Reproduce only what lies between the first line of the material below and the line containing "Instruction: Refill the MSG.", with both of those lines included and every line kept exact.

■ RECORDS FOR THE EXERCISE ■
----------------------------------------

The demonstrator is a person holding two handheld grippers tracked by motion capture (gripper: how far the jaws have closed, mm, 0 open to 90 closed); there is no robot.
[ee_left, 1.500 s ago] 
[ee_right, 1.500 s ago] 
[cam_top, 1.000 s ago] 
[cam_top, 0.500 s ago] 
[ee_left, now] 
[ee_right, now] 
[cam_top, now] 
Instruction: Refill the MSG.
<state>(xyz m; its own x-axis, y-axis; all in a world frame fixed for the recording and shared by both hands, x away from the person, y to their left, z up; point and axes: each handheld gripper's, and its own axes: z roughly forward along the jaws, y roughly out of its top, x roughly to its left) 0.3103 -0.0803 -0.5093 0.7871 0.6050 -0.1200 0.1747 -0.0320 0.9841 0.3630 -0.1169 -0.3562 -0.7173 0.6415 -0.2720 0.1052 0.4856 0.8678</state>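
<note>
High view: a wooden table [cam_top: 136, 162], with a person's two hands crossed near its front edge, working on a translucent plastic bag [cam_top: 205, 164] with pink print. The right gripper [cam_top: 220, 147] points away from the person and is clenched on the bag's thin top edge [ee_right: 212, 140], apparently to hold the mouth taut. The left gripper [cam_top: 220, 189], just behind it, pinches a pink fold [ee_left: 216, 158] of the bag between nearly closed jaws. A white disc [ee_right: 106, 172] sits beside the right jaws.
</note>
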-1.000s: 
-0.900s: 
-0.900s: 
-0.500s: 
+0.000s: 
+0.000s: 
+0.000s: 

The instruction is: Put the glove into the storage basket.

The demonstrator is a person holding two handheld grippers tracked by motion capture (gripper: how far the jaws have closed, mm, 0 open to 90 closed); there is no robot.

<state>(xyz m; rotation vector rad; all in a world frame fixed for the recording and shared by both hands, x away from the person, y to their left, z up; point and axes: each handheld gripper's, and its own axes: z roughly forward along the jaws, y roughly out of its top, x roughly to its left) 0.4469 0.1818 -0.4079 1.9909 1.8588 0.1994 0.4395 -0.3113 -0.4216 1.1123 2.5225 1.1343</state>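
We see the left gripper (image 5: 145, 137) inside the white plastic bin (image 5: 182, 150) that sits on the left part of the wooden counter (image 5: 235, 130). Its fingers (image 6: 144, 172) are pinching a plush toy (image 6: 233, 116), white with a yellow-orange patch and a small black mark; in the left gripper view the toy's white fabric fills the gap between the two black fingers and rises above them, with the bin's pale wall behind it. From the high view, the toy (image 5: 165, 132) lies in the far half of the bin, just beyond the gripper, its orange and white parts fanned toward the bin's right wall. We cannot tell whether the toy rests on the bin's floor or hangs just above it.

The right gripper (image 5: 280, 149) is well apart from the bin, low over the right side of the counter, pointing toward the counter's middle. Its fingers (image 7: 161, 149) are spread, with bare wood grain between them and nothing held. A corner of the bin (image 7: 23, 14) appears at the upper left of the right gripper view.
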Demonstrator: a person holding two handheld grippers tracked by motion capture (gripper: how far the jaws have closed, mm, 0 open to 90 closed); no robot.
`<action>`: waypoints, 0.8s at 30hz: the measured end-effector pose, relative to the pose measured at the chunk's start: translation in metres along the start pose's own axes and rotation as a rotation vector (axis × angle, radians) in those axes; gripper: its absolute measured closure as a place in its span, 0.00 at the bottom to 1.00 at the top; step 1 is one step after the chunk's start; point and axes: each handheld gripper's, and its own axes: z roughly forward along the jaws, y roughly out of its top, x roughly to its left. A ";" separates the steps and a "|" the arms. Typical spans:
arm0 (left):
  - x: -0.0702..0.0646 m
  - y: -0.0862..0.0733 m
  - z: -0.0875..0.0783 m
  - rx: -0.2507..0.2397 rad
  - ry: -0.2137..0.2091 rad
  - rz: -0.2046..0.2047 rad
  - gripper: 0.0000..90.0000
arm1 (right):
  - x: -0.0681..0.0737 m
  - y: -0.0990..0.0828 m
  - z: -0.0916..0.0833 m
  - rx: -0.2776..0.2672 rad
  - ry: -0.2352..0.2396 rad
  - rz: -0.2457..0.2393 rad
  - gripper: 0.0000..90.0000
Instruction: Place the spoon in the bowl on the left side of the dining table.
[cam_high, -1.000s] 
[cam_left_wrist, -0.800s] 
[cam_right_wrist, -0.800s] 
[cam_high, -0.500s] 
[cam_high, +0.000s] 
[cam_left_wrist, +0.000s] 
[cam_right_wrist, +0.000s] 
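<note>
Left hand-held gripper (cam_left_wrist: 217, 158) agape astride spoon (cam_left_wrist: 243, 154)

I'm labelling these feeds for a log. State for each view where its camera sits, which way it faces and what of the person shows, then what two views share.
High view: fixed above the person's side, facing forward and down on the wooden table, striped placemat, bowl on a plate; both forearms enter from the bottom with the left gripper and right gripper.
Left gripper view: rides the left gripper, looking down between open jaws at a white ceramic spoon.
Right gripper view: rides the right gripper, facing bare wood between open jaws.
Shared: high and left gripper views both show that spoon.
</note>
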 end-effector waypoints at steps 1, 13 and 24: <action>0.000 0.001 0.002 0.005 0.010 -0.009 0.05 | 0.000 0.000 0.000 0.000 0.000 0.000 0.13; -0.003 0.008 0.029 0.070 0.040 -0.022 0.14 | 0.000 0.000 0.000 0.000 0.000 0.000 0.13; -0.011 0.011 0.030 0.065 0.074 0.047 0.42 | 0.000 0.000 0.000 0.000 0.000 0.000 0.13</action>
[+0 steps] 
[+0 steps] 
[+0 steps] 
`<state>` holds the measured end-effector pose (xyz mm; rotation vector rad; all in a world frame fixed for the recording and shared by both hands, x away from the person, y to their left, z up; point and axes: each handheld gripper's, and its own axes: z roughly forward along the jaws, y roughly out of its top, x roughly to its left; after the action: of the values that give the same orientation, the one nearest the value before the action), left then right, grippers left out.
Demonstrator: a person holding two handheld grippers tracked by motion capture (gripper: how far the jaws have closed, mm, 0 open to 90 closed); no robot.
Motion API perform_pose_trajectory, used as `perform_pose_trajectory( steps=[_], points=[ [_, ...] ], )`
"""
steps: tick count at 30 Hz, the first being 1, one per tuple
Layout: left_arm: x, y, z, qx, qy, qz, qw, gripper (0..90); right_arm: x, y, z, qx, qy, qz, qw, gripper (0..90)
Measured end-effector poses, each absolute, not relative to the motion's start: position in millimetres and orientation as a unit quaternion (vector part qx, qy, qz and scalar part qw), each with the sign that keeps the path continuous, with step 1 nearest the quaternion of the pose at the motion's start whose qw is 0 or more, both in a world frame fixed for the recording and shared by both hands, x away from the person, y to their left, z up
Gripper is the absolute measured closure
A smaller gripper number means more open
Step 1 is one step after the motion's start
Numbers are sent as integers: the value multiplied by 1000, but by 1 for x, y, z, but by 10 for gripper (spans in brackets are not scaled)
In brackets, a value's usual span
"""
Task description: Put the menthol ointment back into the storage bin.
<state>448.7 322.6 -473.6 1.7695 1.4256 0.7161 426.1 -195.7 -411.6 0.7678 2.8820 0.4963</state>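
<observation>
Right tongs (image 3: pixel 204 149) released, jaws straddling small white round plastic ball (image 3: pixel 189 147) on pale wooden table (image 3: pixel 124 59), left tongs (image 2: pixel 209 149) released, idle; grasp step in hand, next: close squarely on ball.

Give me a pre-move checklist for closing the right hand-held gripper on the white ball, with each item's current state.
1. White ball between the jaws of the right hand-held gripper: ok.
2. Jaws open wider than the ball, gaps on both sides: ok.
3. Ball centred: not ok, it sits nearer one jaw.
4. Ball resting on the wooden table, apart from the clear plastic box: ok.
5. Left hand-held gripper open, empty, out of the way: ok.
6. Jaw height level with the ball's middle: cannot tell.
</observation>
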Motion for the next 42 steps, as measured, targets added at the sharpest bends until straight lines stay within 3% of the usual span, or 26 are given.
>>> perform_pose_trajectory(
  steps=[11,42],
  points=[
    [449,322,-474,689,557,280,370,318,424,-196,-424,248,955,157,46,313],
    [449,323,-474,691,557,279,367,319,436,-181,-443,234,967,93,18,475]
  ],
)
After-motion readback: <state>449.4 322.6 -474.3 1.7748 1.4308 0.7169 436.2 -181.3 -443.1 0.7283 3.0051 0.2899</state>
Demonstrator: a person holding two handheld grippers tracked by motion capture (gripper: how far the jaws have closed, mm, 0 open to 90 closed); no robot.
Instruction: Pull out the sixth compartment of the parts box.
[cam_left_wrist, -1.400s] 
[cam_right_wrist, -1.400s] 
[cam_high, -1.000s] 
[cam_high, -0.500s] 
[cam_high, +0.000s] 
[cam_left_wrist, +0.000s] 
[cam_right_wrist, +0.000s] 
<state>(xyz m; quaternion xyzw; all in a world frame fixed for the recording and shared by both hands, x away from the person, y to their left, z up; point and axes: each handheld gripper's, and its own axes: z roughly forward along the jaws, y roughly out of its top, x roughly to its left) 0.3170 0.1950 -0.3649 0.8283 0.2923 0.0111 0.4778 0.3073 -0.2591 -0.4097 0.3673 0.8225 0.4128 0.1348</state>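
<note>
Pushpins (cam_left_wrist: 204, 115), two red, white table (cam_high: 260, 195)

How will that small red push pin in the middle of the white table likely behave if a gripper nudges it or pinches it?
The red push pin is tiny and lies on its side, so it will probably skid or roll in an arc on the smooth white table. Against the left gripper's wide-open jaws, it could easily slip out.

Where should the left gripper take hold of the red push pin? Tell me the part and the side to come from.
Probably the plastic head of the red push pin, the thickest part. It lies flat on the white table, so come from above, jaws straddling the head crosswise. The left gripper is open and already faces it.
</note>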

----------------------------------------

■ EXERCISE ANSWER ■
The demonstrator is a person holding two handheld grippers tracked by motion capture (gripper: how far the jaws have closed, mm, 0 open to 90 closed); there is no robot.
[ee_left, 1.500 s ago] 
[ee_right, 1.500 s ago] 
[cam_top, 1.000 s ago] 
[cam_top, 0.500 s ago] 
[ee_left, now] 
[ee_right, now] 
[cam_top, now] 
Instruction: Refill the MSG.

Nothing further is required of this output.